Task prompt:
Collect all lines containing the word "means" from the data.

Records for processing:
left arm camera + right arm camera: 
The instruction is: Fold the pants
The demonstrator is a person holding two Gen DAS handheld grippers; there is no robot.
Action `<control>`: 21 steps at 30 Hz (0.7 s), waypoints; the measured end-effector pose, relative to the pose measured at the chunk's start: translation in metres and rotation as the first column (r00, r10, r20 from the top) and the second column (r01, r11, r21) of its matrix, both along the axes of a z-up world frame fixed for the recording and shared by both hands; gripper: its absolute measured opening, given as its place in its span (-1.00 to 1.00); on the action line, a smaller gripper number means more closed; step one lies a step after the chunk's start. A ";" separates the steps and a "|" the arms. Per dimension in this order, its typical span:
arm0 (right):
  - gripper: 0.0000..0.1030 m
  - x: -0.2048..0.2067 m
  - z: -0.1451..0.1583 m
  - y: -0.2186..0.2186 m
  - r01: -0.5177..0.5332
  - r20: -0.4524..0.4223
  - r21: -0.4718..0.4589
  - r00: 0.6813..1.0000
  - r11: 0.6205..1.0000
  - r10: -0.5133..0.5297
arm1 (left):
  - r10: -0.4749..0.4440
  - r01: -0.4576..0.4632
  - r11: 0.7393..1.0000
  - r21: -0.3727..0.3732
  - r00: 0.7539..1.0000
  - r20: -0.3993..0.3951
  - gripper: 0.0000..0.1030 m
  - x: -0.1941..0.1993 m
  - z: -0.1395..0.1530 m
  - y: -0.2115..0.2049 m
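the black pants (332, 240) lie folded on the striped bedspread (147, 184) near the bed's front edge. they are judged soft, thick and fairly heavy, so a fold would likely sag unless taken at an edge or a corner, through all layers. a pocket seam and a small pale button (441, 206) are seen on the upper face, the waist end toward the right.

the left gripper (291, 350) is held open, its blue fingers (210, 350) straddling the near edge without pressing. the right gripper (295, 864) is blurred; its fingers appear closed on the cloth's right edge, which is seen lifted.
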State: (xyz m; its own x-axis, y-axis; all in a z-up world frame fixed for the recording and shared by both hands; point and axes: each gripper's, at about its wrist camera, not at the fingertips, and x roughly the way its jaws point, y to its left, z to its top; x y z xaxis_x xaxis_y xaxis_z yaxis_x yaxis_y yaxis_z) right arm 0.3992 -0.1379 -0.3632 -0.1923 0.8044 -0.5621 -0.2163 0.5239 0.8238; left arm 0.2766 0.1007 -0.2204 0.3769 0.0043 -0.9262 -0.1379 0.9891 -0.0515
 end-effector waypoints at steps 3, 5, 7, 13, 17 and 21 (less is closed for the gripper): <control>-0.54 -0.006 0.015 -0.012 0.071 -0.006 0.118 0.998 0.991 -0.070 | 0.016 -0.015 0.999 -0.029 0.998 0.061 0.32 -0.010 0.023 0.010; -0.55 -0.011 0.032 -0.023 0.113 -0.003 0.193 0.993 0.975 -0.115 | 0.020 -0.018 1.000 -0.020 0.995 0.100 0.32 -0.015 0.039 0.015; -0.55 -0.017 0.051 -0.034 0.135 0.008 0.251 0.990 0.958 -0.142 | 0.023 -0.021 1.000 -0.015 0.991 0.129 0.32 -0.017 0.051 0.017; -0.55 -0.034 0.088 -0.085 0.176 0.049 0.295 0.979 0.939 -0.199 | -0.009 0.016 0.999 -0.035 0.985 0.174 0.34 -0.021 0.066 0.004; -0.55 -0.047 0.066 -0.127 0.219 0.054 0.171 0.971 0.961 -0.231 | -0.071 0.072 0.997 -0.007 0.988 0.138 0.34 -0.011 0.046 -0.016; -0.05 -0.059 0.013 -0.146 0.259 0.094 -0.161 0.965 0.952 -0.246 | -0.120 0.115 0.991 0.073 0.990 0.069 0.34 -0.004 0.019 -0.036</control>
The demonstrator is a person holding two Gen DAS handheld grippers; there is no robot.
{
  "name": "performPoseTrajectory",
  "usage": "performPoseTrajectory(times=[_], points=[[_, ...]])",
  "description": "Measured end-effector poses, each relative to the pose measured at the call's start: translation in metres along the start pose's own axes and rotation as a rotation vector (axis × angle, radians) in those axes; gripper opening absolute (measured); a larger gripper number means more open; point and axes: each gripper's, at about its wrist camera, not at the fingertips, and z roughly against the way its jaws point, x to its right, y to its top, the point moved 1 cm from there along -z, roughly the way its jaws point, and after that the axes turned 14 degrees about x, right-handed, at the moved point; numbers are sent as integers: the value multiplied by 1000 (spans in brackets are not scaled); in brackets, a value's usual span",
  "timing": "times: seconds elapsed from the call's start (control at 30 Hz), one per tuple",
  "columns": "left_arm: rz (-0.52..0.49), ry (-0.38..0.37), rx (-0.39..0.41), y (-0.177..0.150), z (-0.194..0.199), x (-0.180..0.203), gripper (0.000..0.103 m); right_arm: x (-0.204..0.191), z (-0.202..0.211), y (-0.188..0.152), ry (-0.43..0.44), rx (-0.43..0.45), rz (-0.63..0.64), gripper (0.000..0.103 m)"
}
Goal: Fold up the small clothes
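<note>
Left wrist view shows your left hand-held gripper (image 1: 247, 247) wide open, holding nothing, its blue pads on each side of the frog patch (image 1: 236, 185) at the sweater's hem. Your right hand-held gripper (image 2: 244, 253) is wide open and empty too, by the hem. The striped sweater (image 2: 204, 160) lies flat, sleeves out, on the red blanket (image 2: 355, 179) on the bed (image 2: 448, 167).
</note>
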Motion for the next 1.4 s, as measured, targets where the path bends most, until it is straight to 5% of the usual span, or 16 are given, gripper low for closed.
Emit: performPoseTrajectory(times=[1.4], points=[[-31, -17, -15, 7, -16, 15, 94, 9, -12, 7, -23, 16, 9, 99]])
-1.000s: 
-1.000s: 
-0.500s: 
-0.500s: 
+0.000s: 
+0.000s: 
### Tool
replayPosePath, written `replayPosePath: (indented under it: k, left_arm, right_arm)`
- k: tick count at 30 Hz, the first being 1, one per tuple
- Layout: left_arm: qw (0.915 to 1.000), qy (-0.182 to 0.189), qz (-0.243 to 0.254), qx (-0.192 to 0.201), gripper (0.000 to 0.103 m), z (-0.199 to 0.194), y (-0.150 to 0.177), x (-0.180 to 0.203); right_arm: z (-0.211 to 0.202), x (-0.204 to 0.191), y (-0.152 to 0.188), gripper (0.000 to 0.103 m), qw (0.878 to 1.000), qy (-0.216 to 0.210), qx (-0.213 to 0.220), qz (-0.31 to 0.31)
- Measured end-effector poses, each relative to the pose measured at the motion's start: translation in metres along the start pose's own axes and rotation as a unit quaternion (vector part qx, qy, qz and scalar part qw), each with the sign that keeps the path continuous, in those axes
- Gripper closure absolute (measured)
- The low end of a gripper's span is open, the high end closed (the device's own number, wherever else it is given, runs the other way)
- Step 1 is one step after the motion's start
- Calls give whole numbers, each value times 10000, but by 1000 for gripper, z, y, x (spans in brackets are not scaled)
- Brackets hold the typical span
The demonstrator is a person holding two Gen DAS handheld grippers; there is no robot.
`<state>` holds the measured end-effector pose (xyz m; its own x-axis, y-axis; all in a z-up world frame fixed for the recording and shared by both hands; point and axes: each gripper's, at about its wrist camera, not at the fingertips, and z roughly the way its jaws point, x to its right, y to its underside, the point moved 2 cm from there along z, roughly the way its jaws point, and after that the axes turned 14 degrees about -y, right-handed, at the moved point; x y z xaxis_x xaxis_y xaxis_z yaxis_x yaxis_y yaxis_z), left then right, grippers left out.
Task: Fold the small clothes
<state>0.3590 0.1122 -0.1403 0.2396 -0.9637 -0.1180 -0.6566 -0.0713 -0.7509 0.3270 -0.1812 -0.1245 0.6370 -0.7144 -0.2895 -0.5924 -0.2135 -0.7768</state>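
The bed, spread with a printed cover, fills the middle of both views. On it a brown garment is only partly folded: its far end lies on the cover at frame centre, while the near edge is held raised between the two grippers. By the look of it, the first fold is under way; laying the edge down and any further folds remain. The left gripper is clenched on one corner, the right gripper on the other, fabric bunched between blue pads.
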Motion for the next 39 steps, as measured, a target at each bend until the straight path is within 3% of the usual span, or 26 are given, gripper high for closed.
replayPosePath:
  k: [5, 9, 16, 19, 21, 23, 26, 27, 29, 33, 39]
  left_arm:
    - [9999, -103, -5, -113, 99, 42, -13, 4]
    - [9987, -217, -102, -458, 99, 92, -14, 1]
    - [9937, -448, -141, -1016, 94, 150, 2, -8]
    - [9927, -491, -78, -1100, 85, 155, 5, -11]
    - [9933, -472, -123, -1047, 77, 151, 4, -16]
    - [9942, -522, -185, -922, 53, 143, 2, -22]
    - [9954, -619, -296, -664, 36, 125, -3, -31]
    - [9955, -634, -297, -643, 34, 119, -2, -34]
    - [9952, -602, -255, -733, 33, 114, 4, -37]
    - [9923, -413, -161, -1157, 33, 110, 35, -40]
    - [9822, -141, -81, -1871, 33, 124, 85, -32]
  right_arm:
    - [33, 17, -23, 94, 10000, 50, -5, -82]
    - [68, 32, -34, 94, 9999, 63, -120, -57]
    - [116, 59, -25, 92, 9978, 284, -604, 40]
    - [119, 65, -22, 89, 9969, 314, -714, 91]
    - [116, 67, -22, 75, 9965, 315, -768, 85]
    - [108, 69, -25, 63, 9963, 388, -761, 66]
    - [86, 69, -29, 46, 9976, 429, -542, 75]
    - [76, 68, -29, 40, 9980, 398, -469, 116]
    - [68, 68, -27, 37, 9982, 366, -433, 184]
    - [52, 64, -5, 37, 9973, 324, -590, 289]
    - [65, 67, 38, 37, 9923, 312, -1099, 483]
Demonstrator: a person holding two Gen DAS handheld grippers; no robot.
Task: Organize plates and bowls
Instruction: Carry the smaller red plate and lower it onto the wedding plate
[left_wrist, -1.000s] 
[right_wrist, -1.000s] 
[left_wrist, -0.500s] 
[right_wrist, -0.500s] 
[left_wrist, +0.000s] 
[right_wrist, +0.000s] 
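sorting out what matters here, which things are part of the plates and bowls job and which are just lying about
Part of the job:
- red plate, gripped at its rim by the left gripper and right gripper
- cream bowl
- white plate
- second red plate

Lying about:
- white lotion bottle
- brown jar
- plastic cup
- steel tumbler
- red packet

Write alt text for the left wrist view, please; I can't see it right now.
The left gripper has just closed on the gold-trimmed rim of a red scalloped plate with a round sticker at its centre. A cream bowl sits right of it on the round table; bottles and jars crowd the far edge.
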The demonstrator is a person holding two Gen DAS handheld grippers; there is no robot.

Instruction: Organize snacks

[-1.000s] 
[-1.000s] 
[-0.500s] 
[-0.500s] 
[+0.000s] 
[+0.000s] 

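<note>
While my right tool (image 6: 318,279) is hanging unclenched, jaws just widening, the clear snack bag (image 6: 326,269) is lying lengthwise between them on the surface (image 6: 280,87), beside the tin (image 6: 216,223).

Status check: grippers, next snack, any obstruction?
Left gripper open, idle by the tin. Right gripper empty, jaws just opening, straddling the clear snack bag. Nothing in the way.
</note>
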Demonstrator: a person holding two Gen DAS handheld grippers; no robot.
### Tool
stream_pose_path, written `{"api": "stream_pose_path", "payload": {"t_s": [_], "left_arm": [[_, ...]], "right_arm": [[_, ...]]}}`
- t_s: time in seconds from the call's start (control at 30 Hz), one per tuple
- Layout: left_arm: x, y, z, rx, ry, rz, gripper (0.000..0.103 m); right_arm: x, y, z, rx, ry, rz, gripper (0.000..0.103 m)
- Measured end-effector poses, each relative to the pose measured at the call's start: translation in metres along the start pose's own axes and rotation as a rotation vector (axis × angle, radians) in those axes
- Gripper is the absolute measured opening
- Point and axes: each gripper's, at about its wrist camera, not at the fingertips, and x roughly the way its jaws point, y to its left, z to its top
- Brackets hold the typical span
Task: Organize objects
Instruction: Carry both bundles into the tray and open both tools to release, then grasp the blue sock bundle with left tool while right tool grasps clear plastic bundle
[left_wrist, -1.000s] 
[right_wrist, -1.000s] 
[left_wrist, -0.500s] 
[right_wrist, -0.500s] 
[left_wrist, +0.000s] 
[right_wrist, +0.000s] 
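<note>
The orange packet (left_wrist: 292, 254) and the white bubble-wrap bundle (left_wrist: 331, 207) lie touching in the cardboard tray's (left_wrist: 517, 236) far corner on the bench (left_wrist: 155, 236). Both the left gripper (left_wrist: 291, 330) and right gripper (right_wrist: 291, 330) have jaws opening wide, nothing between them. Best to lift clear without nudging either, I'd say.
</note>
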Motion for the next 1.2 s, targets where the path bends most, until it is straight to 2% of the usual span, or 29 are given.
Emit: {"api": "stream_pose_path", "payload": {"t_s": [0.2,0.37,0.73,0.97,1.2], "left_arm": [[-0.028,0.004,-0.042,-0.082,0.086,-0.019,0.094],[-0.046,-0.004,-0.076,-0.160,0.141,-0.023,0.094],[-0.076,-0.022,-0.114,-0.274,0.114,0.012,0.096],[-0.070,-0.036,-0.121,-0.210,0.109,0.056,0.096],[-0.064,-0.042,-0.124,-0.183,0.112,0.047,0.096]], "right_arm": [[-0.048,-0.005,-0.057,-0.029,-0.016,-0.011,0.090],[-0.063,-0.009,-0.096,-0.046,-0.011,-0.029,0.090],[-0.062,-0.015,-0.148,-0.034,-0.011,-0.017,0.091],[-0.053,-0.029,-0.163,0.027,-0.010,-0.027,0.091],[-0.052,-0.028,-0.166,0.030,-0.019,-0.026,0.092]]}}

Response for this exercise:
Action `<control>`: 21 steps at 30 Hz (0.7 s), waypoints; the measured end-effector pose, relative to the pose measured at the chunk's start: translation in metres and rotation as the first column (r00, r10, r20 from the top) and the second column (r01, r11, r21) of its matrix, both along the axes of a z-up world frame fixed for the recording and shared by both hands; gripper: its absolute measured opening, given as its place in its span (-1.00 to 1.00); on the action line, a smaller gripper number means more closed; step one lies a step after the chunk's start. A ";" separates the steps and a "|" the arms. Per dimension in this order, its typical span:
  "description": "Measured end-effector poses, each relative to the pose measured at the call's start: translation in metres along the start pose's own axes and rotation as a rotation vector (axis × angle, radians) in those axes; gripper opening absolute (measured); a larger gripper number means more open; point and axes: each gripper's, at about its wrist camera, not at the fingertips, and z roughly against the way its jaws point, x to its right, y to its top, the point moved 1 cm from there along -z, roughly the way its jaws point, and after that the axes turned 14 degrees about x, right-handed, at the moved point; numbers are sent as integers: the value multiplied by 1000 (spans in brackets are not scaled); in brackets, a value's usual span",

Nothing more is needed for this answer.